I need the records below restated word for word, without their pictures.
════
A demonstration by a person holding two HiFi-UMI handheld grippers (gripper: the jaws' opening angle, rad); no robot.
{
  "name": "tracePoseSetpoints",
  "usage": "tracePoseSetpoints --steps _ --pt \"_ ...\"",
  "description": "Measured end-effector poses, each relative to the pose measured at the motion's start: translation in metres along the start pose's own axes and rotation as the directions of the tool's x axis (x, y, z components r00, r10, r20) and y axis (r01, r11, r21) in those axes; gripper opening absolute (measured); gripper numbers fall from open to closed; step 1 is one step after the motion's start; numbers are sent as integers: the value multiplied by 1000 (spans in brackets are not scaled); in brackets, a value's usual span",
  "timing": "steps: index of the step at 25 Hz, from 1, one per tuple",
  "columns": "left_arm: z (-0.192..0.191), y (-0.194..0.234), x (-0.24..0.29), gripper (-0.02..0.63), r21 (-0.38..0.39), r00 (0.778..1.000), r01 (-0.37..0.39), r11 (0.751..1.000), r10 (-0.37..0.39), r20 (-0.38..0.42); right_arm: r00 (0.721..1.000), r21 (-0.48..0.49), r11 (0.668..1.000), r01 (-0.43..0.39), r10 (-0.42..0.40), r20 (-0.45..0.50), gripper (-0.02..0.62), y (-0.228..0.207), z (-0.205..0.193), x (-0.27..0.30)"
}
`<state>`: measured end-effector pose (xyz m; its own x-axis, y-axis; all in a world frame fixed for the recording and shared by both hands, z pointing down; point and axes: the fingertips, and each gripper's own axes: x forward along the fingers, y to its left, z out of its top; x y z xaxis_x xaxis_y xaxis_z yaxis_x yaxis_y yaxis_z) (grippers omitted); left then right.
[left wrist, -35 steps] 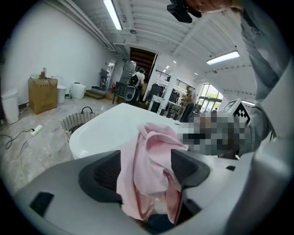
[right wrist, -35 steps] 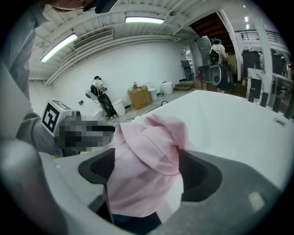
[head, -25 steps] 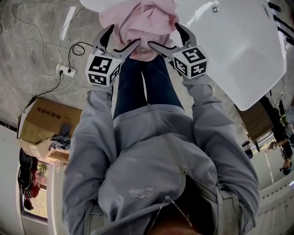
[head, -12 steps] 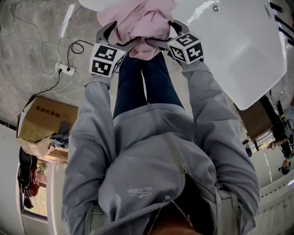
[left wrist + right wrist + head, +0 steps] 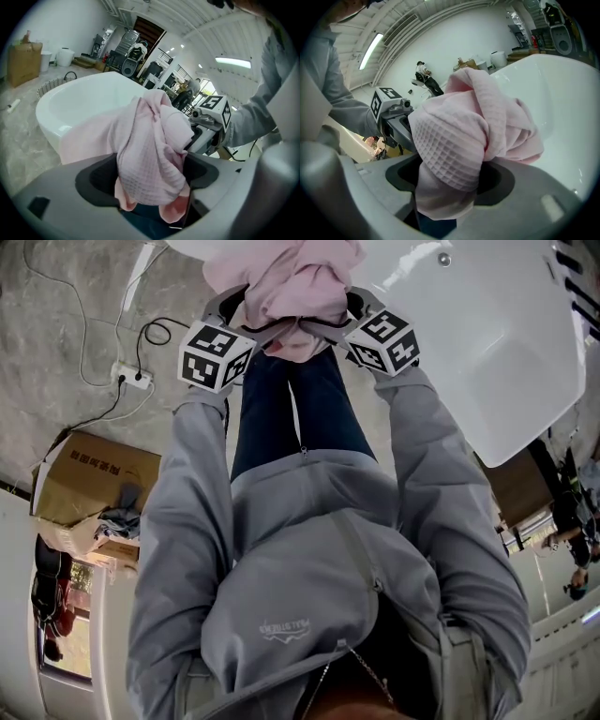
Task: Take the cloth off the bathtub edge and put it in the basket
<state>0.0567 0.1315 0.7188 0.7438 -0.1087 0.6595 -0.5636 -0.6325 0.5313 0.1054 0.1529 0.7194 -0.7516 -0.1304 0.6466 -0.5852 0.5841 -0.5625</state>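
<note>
Starting out to the left of the left gripper [image 5: 251, 315]: the floor [image 5: 66, 324] is bare, mottled grey concrete, with a white power strip [image 5: 131, 380] and its thin cables lying on it, and an open cardboard box [image 5: 80, 479] with some stuff in it further back toward the person. The left gripper is clamped onto the pink cloth [image 5: 298, 282], which fills the gap between its jaws in a thick wad. The cloth sits bunched up right between the two grippers, and from the left gripper view a flap of it lies spread over the rim of the white bathtub [image 5: 487, 343]. The right gripper [image 5: 339, 315] comes at the same wad from the other side; its jaws are closing, with the waffle-weave cloth packed between them and pressed on both sides. Past the right gripper the tub takes up most of the space, smooth and glossy, with a round metal fitting [image 5: 443, 258] on it. The room looks like a big workshop: white walls, strip lights on a ribbed ceiling, gear and a few people far behind the tub.
</note>
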Motion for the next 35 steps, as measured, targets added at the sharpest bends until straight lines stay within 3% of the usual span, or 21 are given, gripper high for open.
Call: tracePoseSetpoints --steps 4,7,10,15,24,35 --pt "-2 -14 1 386 -55 997 82 995 -81 18 1000 -49 998 -24 23 -16 226 13 1 -1" --pt "2 -31 -1 231 -49 990 140 989 -139 33 999 -57 997 -42 41 -25 183 19 5 -5" --pt "7 -45 -9 176 -25 985 169 985 -168 36 997 -77 995 -61 58 -40 172 28 10 -14" --pt "18 -63 -36 154 -30 983 174 984 -172 62 996 -99 991 -91 89 -27 160 55 30 -36" --pt "69 -102 -107 146 24 972 130 991 -132 197 991 -194 974 -120 130 40 149 112 90 -89" --pt "137 -153 -201 141 142 938 -19 990 -31 345 974 -349 927 -138 191 121 146 184 167 -156"
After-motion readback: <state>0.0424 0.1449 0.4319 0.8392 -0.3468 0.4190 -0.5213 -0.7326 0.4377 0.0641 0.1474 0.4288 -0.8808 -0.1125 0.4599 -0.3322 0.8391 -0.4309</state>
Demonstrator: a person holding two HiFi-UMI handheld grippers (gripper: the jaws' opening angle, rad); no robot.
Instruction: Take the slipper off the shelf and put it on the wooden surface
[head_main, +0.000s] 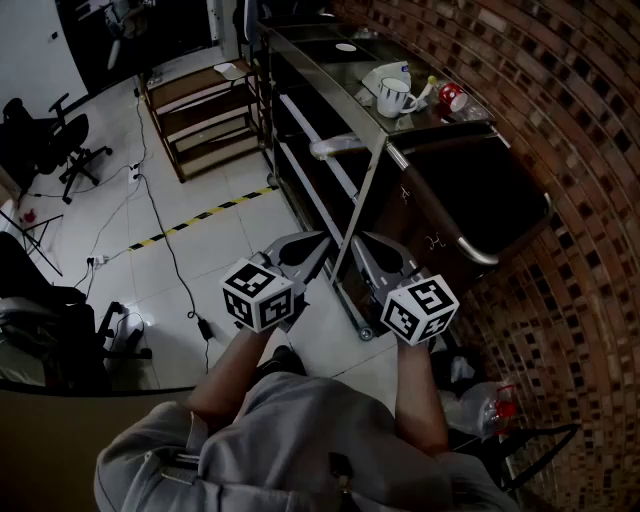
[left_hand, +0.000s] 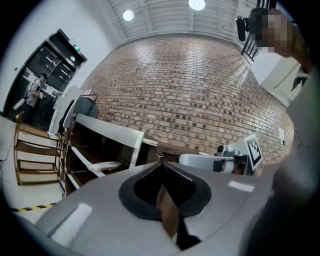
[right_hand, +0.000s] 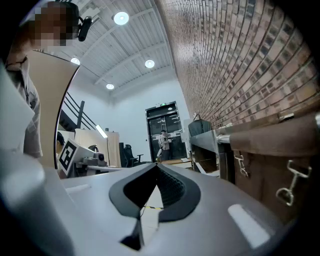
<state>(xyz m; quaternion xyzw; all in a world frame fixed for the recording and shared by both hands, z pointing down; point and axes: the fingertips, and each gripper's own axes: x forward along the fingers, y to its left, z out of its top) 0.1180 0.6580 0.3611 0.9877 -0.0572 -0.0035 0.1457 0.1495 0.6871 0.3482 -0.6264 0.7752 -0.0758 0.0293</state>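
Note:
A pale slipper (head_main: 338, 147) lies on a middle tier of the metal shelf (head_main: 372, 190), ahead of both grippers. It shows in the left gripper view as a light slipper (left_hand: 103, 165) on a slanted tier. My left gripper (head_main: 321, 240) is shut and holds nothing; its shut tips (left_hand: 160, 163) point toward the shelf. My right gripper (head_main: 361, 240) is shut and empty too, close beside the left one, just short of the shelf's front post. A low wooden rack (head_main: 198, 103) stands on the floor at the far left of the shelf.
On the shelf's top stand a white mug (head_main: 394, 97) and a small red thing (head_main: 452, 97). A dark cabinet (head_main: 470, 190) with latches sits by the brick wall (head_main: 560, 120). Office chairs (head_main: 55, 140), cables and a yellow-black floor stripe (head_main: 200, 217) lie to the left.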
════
- **Solution for this exercise**:
A demonstration by a person holding two HiFi-UMI handheld grippers (gripper: the jaws' opening angle, rad); no robot.
{
  "name": "tracePoseSetpoints",
  "usage": "tracePoseSetpoints --steps _ --pt \"_ ...\"",
  "description": "Measured end-effector poses, each relative to the pose measured at the motion's start: translation in metres along the start pose's own axes and rotation as the directions of the tool's x axis (x, y, z components r00, r10, r20) and y axis (r01, r11, r21) in those axes; gripper opening absolute (measured); gripper numbers fall from open to closed; step 1 is one step after the motion's start; numbers are sent as integers: the value multiplied by 1000 (spans in brackets are not scaled); in brackets, a value's usual span",
  "timing": "steps: index of the step at 25 Hz, from 1, one per tuple",
  "columns": "left_arm: z (-0.192..0.191), y (-0.194..0.234), x (-0.24..0.29), gripper (-0.02..0.63), r21 (-0.38..0.39), r00 (0.778..1.000), r01 (-0.37..0.39), r11 (0.751..1.000), r10 (-0.37..0.39), r20 (-0.38..0.42); right_arm: r00 (0.721..1.000), r21 (-0.48..0.49), r11 (0.668..1.000), r01 (-0.43..0.39), r10 (-0.42..0.40), r20 (-0.45..0.50), gripper (-0.02..0.62), y (-0.228..0.207), z (-0.205..0.193), x (-0.27..0.30)"
}
`<state>`: measured end-effector pose (xyz m; its own x-axis, y-axis; all in a world frame fixed for the recording and shared by both hands, z pointing down; point and axes: the fingertips, and each gripper's own axes: x forward along the fingers, y to its left, z out of its top; x y z xaxis_x xaxis_y xaxis_z yaxis_x yaxis_y yaxis_z) (grippers omitted); left then right.
[left wrist, -35 steps] 
[right wrist, -35 steps] 
[head, -25 steps] 
[head, -12 steps] 
[left wrist + right wrist + head, +0 steps] 
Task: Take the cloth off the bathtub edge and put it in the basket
<state>0.0567 0.1315 0.7188 0.7438 -0.1087 0.6595 -0.5636 -0.6325 0.5313 0.1054 0.1529 0.7194 -0.7516 -0.1304 0.6466 -0.5852 0.5841 -0.5625</state>
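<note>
Starting out to the left of the left gripper [image 5: 251, 315]: the floor [image 5: 66, 324] is bare, mottled grey concrete, with a white power strip [image 5: 131, 380] and its thin cables lying on it, and an open cardboard box [image 5: 80, 479] with some stuff in it further back toward the person. The left gripper is clamped onto the pink cloth [image 5: 298, 282], which fills the gap between its jaws in a thick wad. The cloth sits bunched up right between the two grippers, and from the left gripper view a flap of it lies spread over the rim of the white bathtub [image 5: 487, 343]. The right gripper [image 5: 339, 315] comes at the same wad from the other side; its jaws are closing, with the waffle-weave cloth packed between them and pressed on both sides. Past the right gripper the tub takes up most of the space, smooth and glossy, with a round metal fitting [image 5: 443, 258] on it. The room looks like a big workshop: white walls, strip lights on a ribbed ceiling, gear and a few people far behind the tub.
</note>
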Motion for the next 35 steps, as measured, targets added at the sharpest bends until straight lines stay within 3% of the usual span, or 21 are given, gripper high for open.
Call: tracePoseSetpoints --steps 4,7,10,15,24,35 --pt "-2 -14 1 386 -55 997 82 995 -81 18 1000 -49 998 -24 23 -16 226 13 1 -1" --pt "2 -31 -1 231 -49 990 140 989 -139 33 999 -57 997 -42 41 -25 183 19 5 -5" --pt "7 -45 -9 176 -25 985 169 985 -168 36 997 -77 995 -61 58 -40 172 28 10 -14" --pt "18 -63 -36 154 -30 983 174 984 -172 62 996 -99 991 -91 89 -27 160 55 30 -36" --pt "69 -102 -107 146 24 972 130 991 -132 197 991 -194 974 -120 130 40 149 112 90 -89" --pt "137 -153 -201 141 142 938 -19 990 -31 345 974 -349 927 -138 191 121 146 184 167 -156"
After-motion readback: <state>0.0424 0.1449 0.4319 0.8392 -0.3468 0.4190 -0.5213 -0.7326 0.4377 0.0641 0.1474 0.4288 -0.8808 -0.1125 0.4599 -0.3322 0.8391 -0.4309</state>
Demonstrator: a person holding two HiFi-UMI handheld grippers (gripper: the jaws' opening angle, rad); no robot.
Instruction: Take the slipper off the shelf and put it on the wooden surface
[head_main, +0.000s] 
[left_hand, +0.000s] 
[right_hand, +0.000s] 
<state>(xyz m; quaternion xyzw; all in a world frame fixed for the recording and shared by both hands, z pointing down; point and axes: the fingertips, and each gripper's own axes: x forward along the fingers, y to its left, z out of its top) 0.1180 0.6580 0.3611 0.9877 -0.0572 -0.0035 0.1457 0.1495 0.6871 0.3482 -0.6264 0.7752 -0.0758 0.0293</state>
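Note:
A pale slipper (head_main: 338, 147) lies on a middle tier of the metal shelf (head_main: 372, 190), ahead of both grippers. It shows in the left gripper view as a light slipper (left_hand: 103, 165) on a slanted tier. My left gripper (head_main: 321, 240) is shut and holds nothing; its shut tips (left_hand: 160, 163) point toward the shelf. My right gripper (head_main: 361, 240) is shut and empty too, close beside the left one, just short of the shelf's front post. A low wooden rack (head_main: 198, 103) stands on the floor at the far left of the shelf.
On the shelf's top stand a white mug (head_main: 394, 97) and a small red thing (head_main: 452, 97). A dark cabinet (head_main: 470, 190) with latches sits by the brick wall (head_main: 560, 120). Office chairs (head_main: 55, 140), cables and a yellow-black floor stripe (head_main: 200, 217) lie to the left.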

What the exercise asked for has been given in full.